Youth with a Heart for Revival
By Stacie Ruth Stoelting
Do you want your church to grow? Do you want to know what young people desire? If so, read this two-part series by a real young person who craves revival.
Shhh. Can you hear it? It’s a revival. It’s coming. People of all ages can sense it. Yet young people particularly desire it. They desire a change of focus; to center on Jesus, His love, and applying His Word in a fresh, uncompromising way.
That’s right! We young people don’t merely crave for more material stuff. We aren’t only searching for churches that flash fancy graphics on the PowerPoint, build deluxe buildings, or construct coffee shops in order to attract us. Instead, we clamor for churches to stop the compromise and change the focus to that of Jesus, His love, and His Gospel. We want people to be real and live the faith. We want change. We want authenticity.

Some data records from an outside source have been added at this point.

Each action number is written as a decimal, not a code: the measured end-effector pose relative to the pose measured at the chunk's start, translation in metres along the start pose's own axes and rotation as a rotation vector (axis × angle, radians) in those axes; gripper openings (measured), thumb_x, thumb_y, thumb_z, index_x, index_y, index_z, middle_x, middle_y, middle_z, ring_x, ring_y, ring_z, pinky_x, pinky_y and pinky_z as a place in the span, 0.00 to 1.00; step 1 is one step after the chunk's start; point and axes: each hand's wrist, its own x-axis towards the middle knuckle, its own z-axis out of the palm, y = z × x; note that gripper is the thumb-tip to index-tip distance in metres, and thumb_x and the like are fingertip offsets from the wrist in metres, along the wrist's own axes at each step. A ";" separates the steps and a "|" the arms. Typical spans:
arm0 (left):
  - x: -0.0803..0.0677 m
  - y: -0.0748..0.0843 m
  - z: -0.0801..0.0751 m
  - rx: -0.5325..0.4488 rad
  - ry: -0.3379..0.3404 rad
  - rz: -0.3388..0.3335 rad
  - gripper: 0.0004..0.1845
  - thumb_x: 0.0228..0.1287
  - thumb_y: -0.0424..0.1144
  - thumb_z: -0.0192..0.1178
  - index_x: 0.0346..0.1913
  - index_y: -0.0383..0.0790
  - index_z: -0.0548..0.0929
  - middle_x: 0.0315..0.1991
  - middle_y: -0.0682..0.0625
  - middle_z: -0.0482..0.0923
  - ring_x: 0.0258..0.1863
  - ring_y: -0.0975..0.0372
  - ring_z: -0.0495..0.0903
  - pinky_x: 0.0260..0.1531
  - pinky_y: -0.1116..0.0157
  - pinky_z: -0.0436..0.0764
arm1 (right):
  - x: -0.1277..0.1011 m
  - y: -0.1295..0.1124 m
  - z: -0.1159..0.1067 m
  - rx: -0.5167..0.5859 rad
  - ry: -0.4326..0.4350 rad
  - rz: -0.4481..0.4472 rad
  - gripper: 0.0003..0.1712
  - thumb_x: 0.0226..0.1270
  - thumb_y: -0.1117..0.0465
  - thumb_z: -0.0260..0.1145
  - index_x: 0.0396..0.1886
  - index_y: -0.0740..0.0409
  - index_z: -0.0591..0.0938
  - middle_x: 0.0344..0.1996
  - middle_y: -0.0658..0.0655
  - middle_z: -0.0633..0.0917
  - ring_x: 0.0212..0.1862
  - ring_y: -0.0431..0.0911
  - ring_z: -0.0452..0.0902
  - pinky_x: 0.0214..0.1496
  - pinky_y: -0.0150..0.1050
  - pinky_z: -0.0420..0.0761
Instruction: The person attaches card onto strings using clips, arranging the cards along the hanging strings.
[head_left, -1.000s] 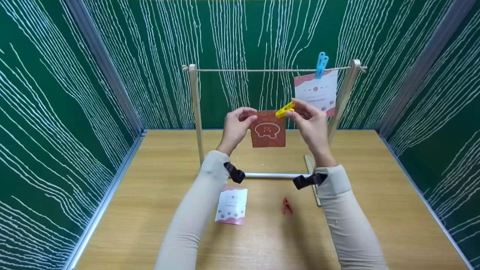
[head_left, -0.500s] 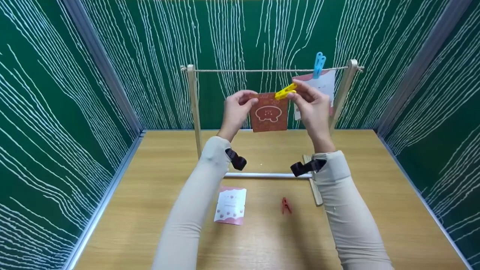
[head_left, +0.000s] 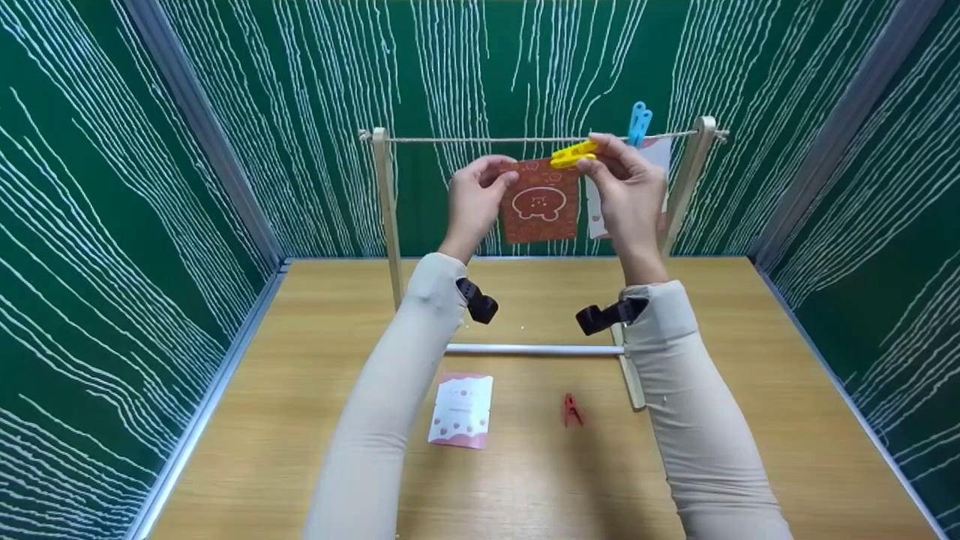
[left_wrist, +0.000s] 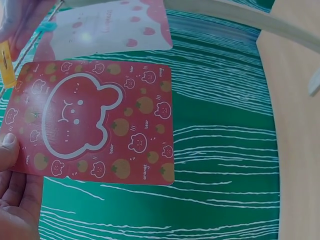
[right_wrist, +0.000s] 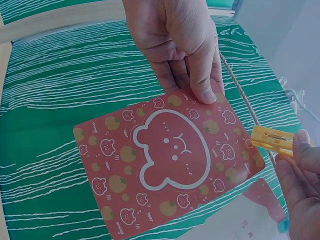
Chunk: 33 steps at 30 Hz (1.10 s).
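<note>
Green walls streaked with white lines close in a wooden table [head_left: 750, 420] on three sides, and from my remote seat I see a wooden drying frame [head_left: 384, 217] standing on it, with a string [head_left: 465, 139] stretched between its two uprights. Both arms, in beige sleeves, are raised toward that string. My view shows the left hand [head_left: 474, 201] lifted just under the string, its thumb and fingers pinching the left upper corner of a red bear card [head_left: 540, 201], which hangs upright with its top edge close below the string. The right hand [head_left: 628, 187] is raised at the card's right upper corner, fingers curled around a yellow clothespin [head_left: 573, 154] held at the string; whether the pin's jaws already bite the string I cannot tell. Behind the right hand, partly hidden by it, a white card with pink trim [head_left: 657, 154] hangs from a blue clothespin [head_left: 638, 123] on the same string. Lower down, flat on the table between the forearms, lie another white and pink card [head_left: 461, 409] and, to its right, a small red clothespin [head_left: 572, 410].
</note>
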 end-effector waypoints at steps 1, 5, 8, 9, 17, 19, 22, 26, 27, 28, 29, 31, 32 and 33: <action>0.001 0.001 0.001 0.004 -0.001 0.006 0.10 0.64 0.36 0.61 0.47 0.39 0.83 0.44 0.48 0.84 0.41 0.62 0.82 0.44 0.70 0.82 | 0.001 -0.001 0.000 -0.005 0.004 -0.008 0.18 0.60 0.61 0.68 0.51 0.59 0.84 0.50 0.58 0.84 0.49 0.43 0.82 0.57 0.31 0.78; 0.004 0.005 0.003 0.009 -0.005 0.010 0.10 0.64 0.36 0.60 0.47 0.39 0.83 0.44 0.47 0.84 0.41 0.62 0.81 0.44 0.70 0.81 | 0.005 -0.003 0.002 -0.023 0.022 -0.030 0.17 0.60 0.61 0.67 0.49 0.58 0.84 0.51 0.58 0.84 0.49 0.43 0.82 0.56 0.31 0.78; 0.006 0.008 0.005 0.011 -0.003 0.003 0.11 0.64 0.36 0.60 0.47 0.40 0.83 0.44 0.47 0.84 0.41 0.62 0.81 0.44 0.70 0.81 | 0.009 -0.005 0.003 -0.015 0.041 -0.043 0.16 0.60 0.63 0.67 0.49 0.60 0.84 0.50 0.59 0.84 0.48 0.44 0.81 0.55 0.30 0.79; 0.006 0.008 0.005 0.011 -0.002 0.002 0.11 0.64 0.36 0.60 0.48 0.40 0.83 0.44 0.47 0.84 0.41 0.62 0.82 0.44 0.70 0.81 | 0.011 -0.006 0.003 -0.011 0.048 -0.047 0.16 0.60 0.64 0.67 0.48 0.61 0.84 0.49 0.59 0.84 0.47 0.44 0.81 0.54 0.30 0.79; 0.008 0.010 0.006 0.019 0.019 0.008 0.10 0.65 0.36 0.59 0.48 0.41 0.82 0.45 0.48 0.84 0.42 0.64 0.82 0.44 0.72 0.81 | 0.017 -0.011 0.006 -0.025 0.081 -0.050 0.15 0.59 0.62 0.68 0.47 0.59 0.85 0.49 0.58 0.84 0.49 0.44 0.81 0.57 0.30 0.77; 0.008 0.010 0.005 0.020 0.026 0.016 0.10 0.65 0.36 0.59 0.48 0.41 0.83 0.45 0.49 0.84 0.42 0.64 0.81 0.44 0.72 0.81 | 0.019 -0.012 0.007 -0.033 0.084 -0.048 0.16 0.59 0.62 0.68 0.48 0.59 0.85 0.50 0.57 0.84 0.50 0.44 0.81 0.57 0.30 0.77; 0.009 0.011 0.006 0.020 0.031 0.022 0.10 0.65 0.36 0.59 0.48 0.41 0.83 0.45 0.48 0.84 0.42 0.63 0.81 0.44 0.72 0.81 | 0.020 -0.013 0.008 -0.059 0.086 -0.047 0.16 0.60 0.62 0.67 0.48 0.60 0.85 0.50 0.58 0.84 0.51 0.44 0.81 0.56 0.30 0.77; 0.009 0.012 0.007 0.018 0.022 0.012 0.11 0.65 0.36 0.60 0.48 0.41 0.82 0.46 0.49 0.84 0.42 0.63 0.81 0.44 0.72 0.81 | 0.021 -0.014 0.010 -0.101 0.071 -0.070 0.15 0.61 0.63 0.67 0.48 0.58 0.85 0.49 0.58 0.85 0.51 0.43 0.81 0.55 0.29 0.78; 0.009 0.013 0.007 0.020 0.020 0.012 0.11 0.65 0.36 0.60 0.48 0.41 0.82 0.45 0.49 0.84 0.42 0.63 0.81 0.44 0.72 0.81 | 0.022 -0.015 0.010 -0.110 0.062 -0.077 0.15 0.61 0.64 0.67 0.48 0.58 0.85 0.49 0.58 0.85 0.50 0.43 0.81 0.54 0.29 0.78; 0.009 0.013 0.007 0.021 0.018 0.015 0.11 0.64 0.36 0.60 0.48 0.41 0.82 0.45 0.49 0.84 0.42 0.63 0.81 0.44 0.72 0.81 | 0.022 -0.015 0.010 -0.120 0.055 -0.085 0.15 0.61 0.63 0.67 0.48 0.57 0.85 0.49 0.58 0.85 0.50 0.43 0.82 0.54 0.29 0.78; 0.009 0.013 0.007 0.021 0.016 0.018 0.11 0.64 0.36 0.60 0.48 0.41 0.82 0.45 0.49 0.84 0.42 0.63 0.81 0.44 0.72 0.81 | 0.023 -0.016 0.011 -0.129 0.049 -0.093 0.15 0.61 0.63 0.66 0.49 0.57 0.85 0.49 0.58 0.85 0.50 0.43 0.82 0.54 0.29 0.78; 0.009 0.013 0.008 0.021 0.016 0.026 0.10 0.64 0.36 0.60 0.47 0.41 0.82 0.45 0.49 0.84 0.42 0.63 0.81 0.44 0.72 0.81 | 0.024 -0.017 0.012 -0.147 0.038 -0.102 0.15 0.62 0.64 0.66 0.49 0.57 0.84 0.49 0.58 0.85 0.51 0.43 0.82 0.54 0.28 0.78; 0.009 0.013 0.008 0.022 0.016 0.027 0.10 0.64 0.36 0.60 0.47 0.41 0.82 0.45 0.49 0.84 0.42 0.63 0.81 0.45 0.72 0.81 | 0.024 -0.017 0.013 -0.151 0.036 -0.096 0.15 0.62 0.64 0.66 0.49 0.56 0.84 0.50 0.58 0.85 0.51 0.42 0.82 0.54 0.28 0.78; 0.009 0.013 0.008 0.024 0.017 0.028 0.10 0.64 0.36 0.60 0.47 0.41 0.82 0.45 0.49 0.84 0.42 0.63 0.81 0.45 0.72 0.81 | 0.025 -0.018 0.014 -0.155 0.031 -0.095 0.15 0.62 0.64 0.66 0.50 0.57 0.84 0.50 0.58 0.85 0.51 0.43 0.82 0.54 0.28 0.78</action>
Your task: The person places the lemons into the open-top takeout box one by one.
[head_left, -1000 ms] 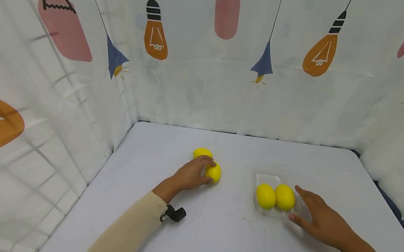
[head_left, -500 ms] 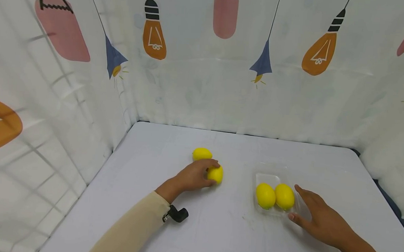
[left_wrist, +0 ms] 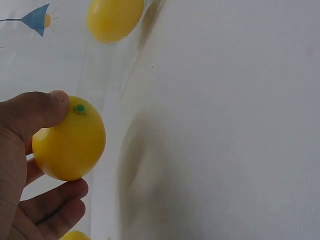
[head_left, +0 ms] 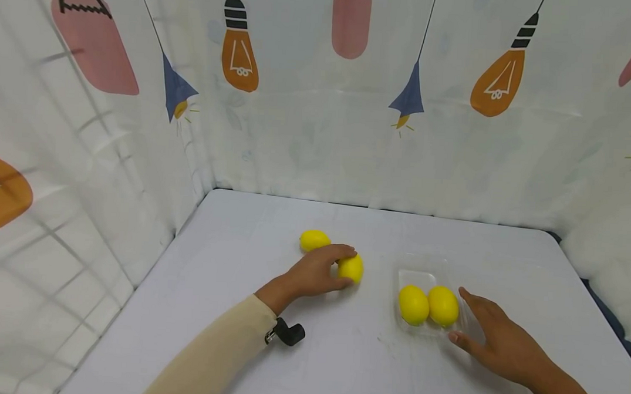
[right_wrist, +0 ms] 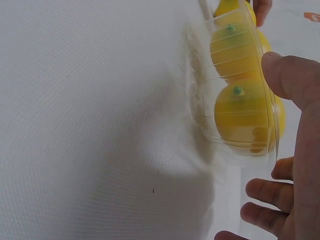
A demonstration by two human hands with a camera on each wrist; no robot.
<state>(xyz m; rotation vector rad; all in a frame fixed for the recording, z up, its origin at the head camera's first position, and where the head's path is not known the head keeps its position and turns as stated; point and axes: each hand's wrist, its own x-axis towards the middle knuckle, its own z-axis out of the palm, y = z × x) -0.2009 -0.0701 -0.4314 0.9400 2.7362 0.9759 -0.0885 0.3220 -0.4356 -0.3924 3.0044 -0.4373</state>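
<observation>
My left hand (head_left: 340, 269) grips a yellow lemon (head_left: 354, 268) just above the white table, between a second loose lemon (head_left: 314, 240) and a clear plastic tray (head_left: 419, 278). In the left wrist view the thumb and fingers curl round this lemon (left_wrist: 70, 147). Two lemons (head_left: 413, 305) (head_left: 443, 305) lie side by side in the tray. My right hand (head_left: 460, 317) is open at the tray's right side, thumb and fingers touching its edge. The right wrist view shows the tray wall (right_wrist: 200, 100), both lemons inside it (right_wrist: 245, 112) and my thumb (right_wrist: 290, 75).
The white table (head_left: 272, 218) is walled on three sides by a curtain printed with light bulbs (head_left: 318, 132). A small black camera mount (head_left: 288, 332) sits at my left wrist. The table's right edge (head_left: 601, 303) drops off to a dark gap.
My left hand has carried its lemon to the right, away from the other loose lemon and closer to the tray. The right hand has stayed at the tray.
</observation>
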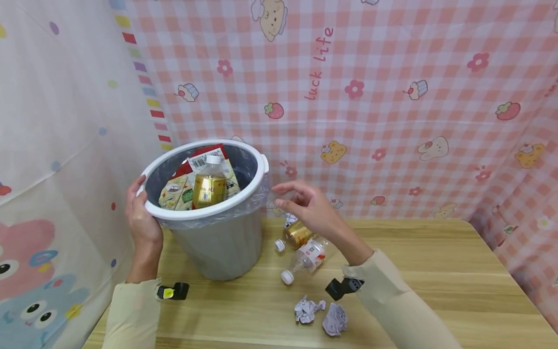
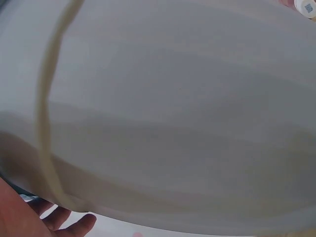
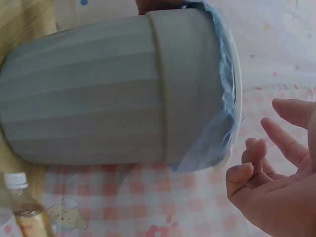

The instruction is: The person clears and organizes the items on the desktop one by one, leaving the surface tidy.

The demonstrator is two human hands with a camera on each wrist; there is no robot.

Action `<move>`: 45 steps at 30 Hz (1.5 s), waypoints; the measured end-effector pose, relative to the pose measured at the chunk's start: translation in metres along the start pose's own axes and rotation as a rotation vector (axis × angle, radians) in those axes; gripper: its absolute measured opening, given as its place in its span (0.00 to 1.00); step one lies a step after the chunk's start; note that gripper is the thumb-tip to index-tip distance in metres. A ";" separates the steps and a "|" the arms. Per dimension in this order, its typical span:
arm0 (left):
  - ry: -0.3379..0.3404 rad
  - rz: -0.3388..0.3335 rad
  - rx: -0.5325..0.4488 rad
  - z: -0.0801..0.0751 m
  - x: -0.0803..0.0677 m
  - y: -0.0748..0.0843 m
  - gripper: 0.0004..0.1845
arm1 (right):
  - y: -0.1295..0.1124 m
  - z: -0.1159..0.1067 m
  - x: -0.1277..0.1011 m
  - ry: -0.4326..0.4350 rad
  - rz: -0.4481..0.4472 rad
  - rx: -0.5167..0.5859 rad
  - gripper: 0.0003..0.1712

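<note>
Nearest, two crumpled balls of greyish paper (image 1: pixel 321 315) lay on the light wooden table (image 1: pixel 436 271), not yet picked up. Just beyond them a clear plastic bottle with a white cap and red-and-white label (image 1: pixel 305 259) lay on its side, and touching or nearly touching it was a second bottle with a gold label (image 1: pixel 295 235), partly hidden under the right hand (image 1: pixel 307 208). That hand hovered above the two bottles, just beside the bin, its fingers loosely spread and only slightly bent, with nothing in them.

The grey ribbed plastic waste bin with a white rim and a thin plastic liner (image 1: pixel 218 237) stood tilted toward the person at the table's left rear. The left hand (image 1: pixel 141 218) gripped its rim on the near-left side, fingers hooked over the edge, thumb outside. Inside already lay a gold-labelled bottle with a white cap (image 1: pixel 209 186) and some printed paper cartons or packets (image 1: pixel 176 194); I could not tell exactly how many.

So the clearing looked roughly half done: some rubbish was in the bin, while two bottles and both paper balls remained on the table. Behind hung a pink checked cartoon-print cloth (image 1: pixel 392 97).
</note>
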State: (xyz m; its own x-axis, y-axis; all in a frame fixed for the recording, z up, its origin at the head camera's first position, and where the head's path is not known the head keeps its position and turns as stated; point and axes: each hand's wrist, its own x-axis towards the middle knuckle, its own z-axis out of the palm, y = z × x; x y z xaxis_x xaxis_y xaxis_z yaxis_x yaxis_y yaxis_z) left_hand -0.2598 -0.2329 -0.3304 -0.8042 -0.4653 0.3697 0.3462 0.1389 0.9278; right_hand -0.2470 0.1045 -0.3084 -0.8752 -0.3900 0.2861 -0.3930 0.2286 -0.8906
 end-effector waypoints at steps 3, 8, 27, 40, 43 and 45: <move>0.001 -0.005 0.009 0.000 0.000 0.000 0.25 | 0.007 -0.004 -0.010 -0.011 -0.002 -0.010 0.17; -0.003 -0.011 0.005 0.000 -0.001 0.000 0.25 | 0.021 -0.011 -0.028 -0.021 0.005 -0.011 0.16; -0.009 -0.005 -0.022 -0.001 0.000 0.001 0.25 | 0.070 -0.027 -0.084 -0.074 0.062 -0.033 0.15; 0.006 0.004 0.011 0.000 -0.002 0.002 0.25 | 0.099 -0.038 -0.119 -0.151 0.156 -0.080 0.16; 0.008 0.002 0.013 0.000 -0.002 0.002 0.25 | 0.106 -0.038 -0.126 -0.173 0.162 -0.068 0.17; 0.010 0.001 0.013 0.001 -0.001 0.002 0.25 | 0.110 -0.039 -0.130 -0.183 0.153 -0.055 0.17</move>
State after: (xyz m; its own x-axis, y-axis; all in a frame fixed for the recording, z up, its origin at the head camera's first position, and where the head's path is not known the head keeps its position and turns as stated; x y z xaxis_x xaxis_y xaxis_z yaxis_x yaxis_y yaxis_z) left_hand -0.2584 -0.2314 -0.3292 -0.7991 -0.4736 0.3704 0.3407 0.1510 0.9280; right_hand -0.1876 0.2151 -0.4299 -0.8620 -0.5013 0.0755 -0.2787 0.3442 -0.8966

Guess what? Churches and young people can team up to prepare for revival. Here are three points for churches and three points for fellow young people to consider:
Three Points for Churches
1. Stoke the fire. Don’t water it down. Include Scripture. Don’t toss it out. Young people want a change, but it’s different from a material change: We want authenticity. We want a return to a focus on Jesus, His love, and His Word.
2. Materialism isn’t evangelism. Now, some churches are already on the right track. But many churches are sidetracked –by material things. (Many seem more like the lukewarm churches of which Jesus spoke. Click here to read about it in Revelation 3:15-17.)
As young people, we’re hitting barriers erected by some materialistic churches that don’t understand us. Unfortunately, some older adults cannot relate to our uncompromised passion for Jesus. They look down on us for being young.
3. God is not into ageism. Don’t look down on young people because of our age. There are many older adults who are wise and strong believers. But there are some older adults who balk at anyone under thirty-five. They dismiss young people for being “idealistic.” With a twinge of sing-song in their voices, they say to young people –including me- something like this: “Well, after you’ve been around for a while, you’ll understand why this won’t work… You’ll simmer down.”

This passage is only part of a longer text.